Ruchill Church Hall, designed by Charles Rennie Mackintosh, was built as a mission for the Free Church of Scotland and completed in 1899. It is located at 15/17 Shakespeare Street, a side road off Maryhill Road, Glasgow, Scotland, close to the bridge which takes Ruchill Street across the Forth and Clyde Canal to the Ruchill area, and near a shopping centre on the main road. The adjacent church closer to the canal was constructed later, designed by a different architect.

The building provides two halls, with the main hall having a section divided off by a sliding folding partition, and two committee rooms. It is in active use by the congregation of the church, and is open daily providing community facilities as well as a "Mackintosh Tea Room" providing teas and snacks in the main hall for anyone wanting to visit.

Entering from Shakespeare Street, a committee room is to the right, while to the left a passageway leads past a screened washbasin to a door to the stairwell. Next on the left is a small kitchen / servery, while straight ahead from the main entrance doors lead into the corner of the main hall.
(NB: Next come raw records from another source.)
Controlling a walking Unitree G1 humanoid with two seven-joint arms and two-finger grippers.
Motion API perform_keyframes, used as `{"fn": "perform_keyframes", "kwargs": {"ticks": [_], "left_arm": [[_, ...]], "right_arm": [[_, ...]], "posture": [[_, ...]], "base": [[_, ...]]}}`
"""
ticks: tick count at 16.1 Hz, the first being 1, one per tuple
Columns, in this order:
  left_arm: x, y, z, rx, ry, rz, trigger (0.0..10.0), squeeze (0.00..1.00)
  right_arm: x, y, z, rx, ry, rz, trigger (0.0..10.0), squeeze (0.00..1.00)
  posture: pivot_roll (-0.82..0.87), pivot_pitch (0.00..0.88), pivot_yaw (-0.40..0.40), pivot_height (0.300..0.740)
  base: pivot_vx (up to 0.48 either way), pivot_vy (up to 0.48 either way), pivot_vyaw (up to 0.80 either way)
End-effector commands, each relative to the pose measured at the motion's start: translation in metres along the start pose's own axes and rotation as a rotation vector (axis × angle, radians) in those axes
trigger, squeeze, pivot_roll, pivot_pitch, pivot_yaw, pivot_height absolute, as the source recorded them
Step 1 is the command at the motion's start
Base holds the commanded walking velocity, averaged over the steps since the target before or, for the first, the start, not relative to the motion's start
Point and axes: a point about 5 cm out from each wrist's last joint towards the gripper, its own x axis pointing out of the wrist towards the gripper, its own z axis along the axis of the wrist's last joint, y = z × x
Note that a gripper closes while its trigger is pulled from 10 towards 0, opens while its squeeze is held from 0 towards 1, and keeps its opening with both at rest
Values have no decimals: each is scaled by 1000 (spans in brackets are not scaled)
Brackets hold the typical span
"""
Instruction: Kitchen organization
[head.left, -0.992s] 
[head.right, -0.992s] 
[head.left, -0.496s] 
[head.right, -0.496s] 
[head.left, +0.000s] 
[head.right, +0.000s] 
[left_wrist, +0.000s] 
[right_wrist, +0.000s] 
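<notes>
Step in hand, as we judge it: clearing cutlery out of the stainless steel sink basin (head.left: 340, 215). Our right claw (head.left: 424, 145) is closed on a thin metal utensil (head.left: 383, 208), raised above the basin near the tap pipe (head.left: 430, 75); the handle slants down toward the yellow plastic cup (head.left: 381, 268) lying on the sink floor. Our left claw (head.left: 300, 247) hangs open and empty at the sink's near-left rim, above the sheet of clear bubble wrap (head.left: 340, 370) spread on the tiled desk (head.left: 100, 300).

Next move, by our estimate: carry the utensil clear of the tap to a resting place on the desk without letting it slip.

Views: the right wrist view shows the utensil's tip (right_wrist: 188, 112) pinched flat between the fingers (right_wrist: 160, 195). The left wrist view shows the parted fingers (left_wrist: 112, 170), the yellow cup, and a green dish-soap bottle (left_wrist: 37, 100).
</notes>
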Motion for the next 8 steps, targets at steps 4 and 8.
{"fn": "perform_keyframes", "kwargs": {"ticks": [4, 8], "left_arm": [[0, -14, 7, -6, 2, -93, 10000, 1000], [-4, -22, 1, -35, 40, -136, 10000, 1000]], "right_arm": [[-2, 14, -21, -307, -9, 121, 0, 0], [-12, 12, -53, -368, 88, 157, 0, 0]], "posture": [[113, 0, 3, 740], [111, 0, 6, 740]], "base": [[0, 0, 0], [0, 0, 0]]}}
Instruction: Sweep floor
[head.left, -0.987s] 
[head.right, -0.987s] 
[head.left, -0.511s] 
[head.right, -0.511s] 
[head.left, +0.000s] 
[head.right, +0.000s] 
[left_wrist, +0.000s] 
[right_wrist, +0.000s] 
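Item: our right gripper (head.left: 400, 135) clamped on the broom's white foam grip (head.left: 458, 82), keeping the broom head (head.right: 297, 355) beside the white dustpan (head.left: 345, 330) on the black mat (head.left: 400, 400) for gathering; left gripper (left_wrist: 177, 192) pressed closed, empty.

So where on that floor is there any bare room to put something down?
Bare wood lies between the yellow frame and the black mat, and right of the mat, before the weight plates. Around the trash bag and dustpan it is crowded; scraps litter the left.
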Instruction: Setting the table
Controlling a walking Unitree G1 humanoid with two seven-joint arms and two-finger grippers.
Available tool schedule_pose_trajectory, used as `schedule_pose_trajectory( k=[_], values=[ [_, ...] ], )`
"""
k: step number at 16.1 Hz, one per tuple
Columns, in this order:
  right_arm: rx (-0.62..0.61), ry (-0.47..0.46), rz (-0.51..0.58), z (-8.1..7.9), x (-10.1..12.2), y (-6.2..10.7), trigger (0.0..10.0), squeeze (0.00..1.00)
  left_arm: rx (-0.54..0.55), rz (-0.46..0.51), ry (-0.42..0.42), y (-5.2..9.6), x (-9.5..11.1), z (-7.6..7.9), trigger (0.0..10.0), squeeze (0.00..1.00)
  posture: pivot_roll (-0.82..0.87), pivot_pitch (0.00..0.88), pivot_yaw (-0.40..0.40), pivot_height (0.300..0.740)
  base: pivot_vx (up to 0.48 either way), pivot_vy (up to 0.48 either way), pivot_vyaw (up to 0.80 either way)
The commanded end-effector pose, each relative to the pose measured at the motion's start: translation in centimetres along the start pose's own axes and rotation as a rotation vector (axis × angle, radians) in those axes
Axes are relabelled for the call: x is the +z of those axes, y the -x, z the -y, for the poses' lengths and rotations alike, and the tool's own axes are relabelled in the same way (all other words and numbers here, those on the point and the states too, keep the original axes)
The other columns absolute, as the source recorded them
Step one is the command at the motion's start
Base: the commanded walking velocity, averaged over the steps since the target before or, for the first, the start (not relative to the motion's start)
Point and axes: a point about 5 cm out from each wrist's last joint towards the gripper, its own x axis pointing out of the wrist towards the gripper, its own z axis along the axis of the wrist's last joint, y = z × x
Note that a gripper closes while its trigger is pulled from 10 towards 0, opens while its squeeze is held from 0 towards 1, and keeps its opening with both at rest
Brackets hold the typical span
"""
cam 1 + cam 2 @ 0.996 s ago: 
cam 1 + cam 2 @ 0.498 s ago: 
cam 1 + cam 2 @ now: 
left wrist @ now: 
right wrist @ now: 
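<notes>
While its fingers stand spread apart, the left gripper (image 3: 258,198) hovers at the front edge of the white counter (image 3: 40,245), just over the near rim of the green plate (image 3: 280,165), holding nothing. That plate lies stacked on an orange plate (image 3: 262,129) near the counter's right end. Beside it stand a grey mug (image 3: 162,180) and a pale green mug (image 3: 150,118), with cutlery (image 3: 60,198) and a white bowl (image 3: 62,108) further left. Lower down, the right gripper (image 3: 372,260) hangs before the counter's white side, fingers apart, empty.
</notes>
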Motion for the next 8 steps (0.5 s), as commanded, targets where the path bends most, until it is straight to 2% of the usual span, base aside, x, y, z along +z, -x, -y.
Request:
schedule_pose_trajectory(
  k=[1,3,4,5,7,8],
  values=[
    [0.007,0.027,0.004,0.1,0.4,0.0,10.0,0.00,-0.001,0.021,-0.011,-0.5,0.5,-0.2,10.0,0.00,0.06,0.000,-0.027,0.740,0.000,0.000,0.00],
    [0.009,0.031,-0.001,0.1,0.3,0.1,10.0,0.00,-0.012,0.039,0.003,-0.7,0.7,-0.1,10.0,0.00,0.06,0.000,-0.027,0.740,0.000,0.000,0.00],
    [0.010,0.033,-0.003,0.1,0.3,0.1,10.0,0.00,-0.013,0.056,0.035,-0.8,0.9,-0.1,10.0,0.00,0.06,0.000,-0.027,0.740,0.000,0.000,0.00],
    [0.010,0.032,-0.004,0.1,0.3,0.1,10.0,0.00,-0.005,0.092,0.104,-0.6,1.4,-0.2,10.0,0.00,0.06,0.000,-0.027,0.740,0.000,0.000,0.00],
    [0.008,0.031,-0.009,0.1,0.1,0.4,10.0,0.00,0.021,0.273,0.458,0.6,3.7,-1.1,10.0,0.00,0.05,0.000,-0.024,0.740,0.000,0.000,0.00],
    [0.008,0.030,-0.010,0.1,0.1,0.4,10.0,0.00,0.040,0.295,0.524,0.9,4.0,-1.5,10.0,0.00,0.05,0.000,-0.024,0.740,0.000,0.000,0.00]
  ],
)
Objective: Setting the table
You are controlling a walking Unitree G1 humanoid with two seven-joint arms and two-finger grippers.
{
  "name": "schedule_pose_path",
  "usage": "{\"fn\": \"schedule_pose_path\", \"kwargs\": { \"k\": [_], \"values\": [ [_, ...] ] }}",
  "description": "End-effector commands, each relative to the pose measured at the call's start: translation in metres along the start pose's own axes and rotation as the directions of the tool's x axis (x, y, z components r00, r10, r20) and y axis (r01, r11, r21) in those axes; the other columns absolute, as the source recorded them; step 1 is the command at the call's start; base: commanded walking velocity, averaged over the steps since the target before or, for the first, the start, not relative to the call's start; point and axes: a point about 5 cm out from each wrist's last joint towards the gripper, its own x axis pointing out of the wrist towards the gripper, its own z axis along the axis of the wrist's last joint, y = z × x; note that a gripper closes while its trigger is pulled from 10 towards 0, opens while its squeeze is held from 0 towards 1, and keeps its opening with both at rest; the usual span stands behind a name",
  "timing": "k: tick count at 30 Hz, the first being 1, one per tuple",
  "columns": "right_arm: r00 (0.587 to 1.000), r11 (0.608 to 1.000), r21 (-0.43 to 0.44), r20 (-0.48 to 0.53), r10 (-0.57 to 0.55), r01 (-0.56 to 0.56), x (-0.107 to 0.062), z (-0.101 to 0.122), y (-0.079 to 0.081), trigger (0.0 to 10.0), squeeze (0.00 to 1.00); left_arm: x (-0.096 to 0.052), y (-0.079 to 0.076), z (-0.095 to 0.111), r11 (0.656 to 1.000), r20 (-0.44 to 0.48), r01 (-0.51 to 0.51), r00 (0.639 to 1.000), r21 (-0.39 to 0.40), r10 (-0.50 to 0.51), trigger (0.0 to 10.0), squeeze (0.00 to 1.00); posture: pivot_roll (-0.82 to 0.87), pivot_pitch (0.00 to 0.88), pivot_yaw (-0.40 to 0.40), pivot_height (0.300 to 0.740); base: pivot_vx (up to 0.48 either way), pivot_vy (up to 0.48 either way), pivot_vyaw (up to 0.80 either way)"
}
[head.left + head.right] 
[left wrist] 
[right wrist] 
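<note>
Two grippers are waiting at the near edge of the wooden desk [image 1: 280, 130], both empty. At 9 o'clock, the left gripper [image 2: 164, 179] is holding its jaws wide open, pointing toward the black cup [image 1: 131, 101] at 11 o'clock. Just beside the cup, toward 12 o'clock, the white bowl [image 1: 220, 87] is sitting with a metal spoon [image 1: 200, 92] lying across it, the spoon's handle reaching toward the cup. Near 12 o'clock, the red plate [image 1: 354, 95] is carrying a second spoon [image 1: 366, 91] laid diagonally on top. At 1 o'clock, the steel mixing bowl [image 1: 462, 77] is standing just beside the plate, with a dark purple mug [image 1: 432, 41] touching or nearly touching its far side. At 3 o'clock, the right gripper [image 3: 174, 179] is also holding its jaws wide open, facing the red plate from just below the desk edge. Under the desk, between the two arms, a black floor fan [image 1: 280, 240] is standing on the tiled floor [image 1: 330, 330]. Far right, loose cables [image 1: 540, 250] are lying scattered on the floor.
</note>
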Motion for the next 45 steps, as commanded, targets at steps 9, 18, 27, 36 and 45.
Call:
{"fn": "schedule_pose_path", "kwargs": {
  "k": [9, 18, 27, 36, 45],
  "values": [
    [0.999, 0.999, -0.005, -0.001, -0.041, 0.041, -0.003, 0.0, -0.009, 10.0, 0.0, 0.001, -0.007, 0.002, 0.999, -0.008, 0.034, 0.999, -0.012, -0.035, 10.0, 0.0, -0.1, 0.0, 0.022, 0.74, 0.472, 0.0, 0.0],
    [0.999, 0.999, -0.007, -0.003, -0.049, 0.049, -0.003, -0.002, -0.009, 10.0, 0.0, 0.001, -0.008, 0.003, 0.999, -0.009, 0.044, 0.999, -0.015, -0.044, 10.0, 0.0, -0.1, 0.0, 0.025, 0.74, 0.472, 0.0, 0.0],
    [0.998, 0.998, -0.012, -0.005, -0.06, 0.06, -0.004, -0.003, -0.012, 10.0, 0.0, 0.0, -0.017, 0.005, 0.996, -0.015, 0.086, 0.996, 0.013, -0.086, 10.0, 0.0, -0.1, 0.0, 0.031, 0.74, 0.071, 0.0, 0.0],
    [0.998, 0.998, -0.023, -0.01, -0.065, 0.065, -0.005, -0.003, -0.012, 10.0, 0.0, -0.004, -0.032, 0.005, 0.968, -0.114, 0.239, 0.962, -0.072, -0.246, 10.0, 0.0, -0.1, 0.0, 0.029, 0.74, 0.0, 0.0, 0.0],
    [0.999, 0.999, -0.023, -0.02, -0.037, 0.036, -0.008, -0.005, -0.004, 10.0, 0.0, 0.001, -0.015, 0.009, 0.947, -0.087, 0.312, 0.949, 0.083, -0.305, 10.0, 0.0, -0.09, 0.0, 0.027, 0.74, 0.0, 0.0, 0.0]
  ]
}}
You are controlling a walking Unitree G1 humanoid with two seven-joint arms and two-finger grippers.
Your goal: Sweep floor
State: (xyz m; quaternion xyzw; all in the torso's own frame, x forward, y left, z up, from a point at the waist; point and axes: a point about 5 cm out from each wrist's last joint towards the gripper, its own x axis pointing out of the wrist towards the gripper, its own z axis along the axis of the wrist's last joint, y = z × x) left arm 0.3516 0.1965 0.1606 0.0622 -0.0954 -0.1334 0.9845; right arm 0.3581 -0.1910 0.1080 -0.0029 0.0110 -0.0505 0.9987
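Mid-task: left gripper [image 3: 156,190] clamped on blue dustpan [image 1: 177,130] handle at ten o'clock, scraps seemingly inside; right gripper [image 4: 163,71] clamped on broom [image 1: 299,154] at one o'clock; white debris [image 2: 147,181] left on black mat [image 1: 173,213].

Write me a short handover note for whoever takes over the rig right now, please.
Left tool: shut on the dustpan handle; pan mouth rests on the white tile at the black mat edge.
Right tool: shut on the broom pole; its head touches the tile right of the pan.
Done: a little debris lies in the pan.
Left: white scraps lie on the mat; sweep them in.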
On the right a large bay is separated off from the main hall with a sliding folding partition incorporating high level glazed panels with Mackintosh's characteristic stained glass inserts.

The stair leads up to a short corridor past toilet facilities located above the kitchen, leading to an upper committee room directly above the committee room downstairs, and to an upper hall above the bay off the main hall. These two rooms are separated by a sliding folding partition which can be opened to form one long rectangular space. The roof structure to the upper committee room and hall is exposed, with roof lights to both rooms, and its gable forms a strong shape to the right of the front elevation.